This analysis of the Costa Concordia accident
is really interesting:
Some of the concepts, like Bridge Resource Management, are more applicable to us than might seem at first glance.
The "Electronic Charting Zoom Problem", which some people deny exists, is mentioned as one of the factors in the accident
"Another potential usability issue might have contributed to “hide” the underwater rock to the eyes of the officers (fig.15a and 15b). This relates to the clarity of electronic vector charts on navigational display. Spot soundings overlapping with depth
contours and other cartographic features are the norm on ECDIS and ECS, and the dynamic customization of the various layer of information at best requires a considerable cognitive 16 effort. In the worst cases important features becomes unreadable, compromising the situational awareness of the OOWs.
Comparing the paper chart with the vector chart of Giglio Island (fig.16 a, b), it appears evident
that the art of cartography got lost in translation from paper to vector charts.
The last bit is a subtle and important remark, reminding me strikingly of this comment by RythmDoctor:
"Note that there is a lot of complexity in the dialog that you posted - a lot of power to filter out clutter. But one man's clutter is another man's treasure. And therein lies the danger of vector charts. That is why I prefer to use raster charts for initial planning - because professional cartographers have made sure the really important stuff is shown
, instead of a relatively unsophisticated user (me) accidentally unchecking a box that should have been left checked."
I have been playing with the vector chart controls in OpenCPN, and with the raster charts I bought.

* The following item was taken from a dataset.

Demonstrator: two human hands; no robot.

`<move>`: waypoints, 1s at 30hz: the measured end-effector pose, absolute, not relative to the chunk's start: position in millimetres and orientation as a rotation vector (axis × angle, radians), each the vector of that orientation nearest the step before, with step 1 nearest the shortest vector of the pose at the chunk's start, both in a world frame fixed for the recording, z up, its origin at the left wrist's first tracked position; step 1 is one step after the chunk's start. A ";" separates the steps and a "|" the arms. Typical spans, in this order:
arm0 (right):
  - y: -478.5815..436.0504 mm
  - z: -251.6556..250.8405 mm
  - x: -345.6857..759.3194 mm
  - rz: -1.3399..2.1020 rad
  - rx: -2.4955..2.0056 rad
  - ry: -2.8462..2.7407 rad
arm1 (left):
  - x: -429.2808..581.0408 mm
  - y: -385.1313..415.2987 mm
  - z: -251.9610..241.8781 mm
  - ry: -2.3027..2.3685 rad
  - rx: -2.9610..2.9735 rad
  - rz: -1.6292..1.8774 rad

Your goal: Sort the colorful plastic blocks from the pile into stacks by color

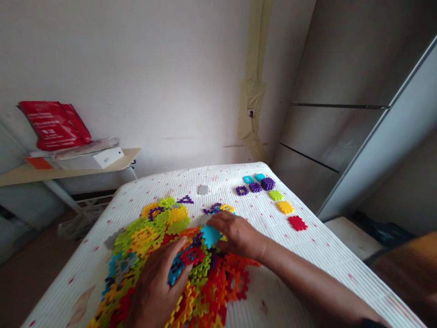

So far, I can't get dramatically more useful views of vector charts, using the controls. Applying blanket rules to the detail shown does not really help -- the "professional cartographer's art" is needed, not a mechanistic rule
. Some professional cartographer devised the layers or default rules used in vector charts. Maybe the ENC charts -- designed for larger, higher resolution displays -- will be better than the Navionics
charts I have. But so far I can't get my vector charts to display in a way that is really suitable for planning in complex water
So I am starting to believe that you need raster charts for that, as Rhythm Doctor says. For chart plotting underway, vector charts look better, but for planning, raster seems unbeatable.
I can say that I've now reached the point where the official UK raster charts on OpenCPN with a large high res display are better for me for planning than paper. Yes, really. This is a watershed for me. I still can't quite see as much detail (maybe with a 4k display at the nav table), and you can't put down a Portland
Plotter and pencil, but the ability to instantly switch between different charts with the "piano keys" is something you can't duplicate with paper, and there are many tools which are laborious to emulate on paper, like transferring routes to the main nav system.
So I guess I'm going to bite the bullet and acquire the expensive NV raster charts for the Baltic. The company does not sell electronic charts without paper -- you automatically get the paper charts too. So I won't have to give up paper altogether.
I think there's still room for some feature OpenCPN which would preserve the display of actual hazards (as opposed to other details) in some symbolic form at zoomed-out views of vector charts, as we've been discussing.